TASK PROMPT: Go through the data and retrieve each line that includes the string "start".
=-=-=-=-=
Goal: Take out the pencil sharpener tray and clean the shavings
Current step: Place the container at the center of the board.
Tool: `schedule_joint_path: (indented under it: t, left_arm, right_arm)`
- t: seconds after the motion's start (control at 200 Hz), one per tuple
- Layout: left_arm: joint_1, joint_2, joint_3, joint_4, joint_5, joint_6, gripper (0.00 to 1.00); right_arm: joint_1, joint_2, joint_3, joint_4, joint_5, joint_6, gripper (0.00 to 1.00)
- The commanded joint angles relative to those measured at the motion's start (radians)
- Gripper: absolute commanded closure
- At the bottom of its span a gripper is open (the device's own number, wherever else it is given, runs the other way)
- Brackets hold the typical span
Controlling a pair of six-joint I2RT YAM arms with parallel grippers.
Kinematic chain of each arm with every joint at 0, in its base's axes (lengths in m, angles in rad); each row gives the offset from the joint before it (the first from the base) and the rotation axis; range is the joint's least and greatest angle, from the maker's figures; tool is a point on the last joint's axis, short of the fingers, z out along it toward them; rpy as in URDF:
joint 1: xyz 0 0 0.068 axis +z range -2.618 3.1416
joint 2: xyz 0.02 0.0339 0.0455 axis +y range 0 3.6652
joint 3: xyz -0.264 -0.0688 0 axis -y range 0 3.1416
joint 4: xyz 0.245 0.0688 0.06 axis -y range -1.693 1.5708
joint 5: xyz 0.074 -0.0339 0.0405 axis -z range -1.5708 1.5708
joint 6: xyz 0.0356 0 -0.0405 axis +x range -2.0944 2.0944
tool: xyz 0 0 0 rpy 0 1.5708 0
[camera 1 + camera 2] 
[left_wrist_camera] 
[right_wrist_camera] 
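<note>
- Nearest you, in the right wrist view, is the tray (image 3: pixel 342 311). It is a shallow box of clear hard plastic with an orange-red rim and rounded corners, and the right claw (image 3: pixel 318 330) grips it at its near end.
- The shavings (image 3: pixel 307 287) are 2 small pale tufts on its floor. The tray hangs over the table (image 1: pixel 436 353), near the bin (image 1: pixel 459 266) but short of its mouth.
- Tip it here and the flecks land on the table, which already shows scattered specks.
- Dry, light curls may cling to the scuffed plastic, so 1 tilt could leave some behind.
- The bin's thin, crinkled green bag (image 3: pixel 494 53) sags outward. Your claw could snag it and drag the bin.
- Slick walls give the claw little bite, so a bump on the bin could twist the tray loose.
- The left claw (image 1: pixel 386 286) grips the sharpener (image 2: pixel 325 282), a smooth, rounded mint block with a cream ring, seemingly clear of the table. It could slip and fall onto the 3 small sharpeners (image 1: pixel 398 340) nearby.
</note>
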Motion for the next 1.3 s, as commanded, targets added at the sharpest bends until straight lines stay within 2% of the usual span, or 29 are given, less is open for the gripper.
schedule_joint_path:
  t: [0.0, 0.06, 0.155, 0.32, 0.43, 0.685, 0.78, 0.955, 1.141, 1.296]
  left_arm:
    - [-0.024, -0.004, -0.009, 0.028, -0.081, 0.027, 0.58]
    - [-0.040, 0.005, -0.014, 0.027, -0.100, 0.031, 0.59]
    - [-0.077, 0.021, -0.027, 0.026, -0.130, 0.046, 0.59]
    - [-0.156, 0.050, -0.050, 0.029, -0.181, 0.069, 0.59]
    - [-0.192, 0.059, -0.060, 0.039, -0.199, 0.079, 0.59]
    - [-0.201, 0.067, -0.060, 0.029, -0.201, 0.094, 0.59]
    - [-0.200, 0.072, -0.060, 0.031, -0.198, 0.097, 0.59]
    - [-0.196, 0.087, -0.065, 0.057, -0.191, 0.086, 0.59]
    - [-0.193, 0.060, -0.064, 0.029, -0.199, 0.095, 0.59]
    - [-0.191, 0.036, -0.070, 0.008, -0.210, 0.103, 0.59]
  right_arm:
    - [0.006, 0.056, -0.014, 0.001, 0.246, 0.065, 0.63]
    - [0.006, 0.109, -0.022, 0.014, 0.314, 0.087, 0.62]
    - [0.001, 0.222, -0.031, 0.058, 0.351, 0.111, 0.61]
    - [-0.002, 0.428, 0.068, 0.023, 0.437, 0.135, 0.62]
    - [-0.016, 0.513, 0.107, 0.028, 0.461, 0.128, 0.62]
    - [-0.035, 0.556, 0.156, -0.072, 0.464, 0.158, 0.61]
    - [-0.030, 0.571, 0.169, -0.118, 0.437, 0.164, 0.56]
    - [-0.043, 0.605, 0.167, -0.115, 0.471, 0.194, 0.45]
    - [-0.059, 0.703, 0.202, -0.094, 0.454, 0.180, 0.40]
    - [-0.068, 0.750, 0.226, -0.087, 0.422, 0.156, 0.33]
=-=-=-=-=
RESULT OF THE EXERCISE:
- t: seconds after the motion's start (control at 200 Hz), one per tuple
- The commanded joint angles relative to those measured at the motion's start (radians)

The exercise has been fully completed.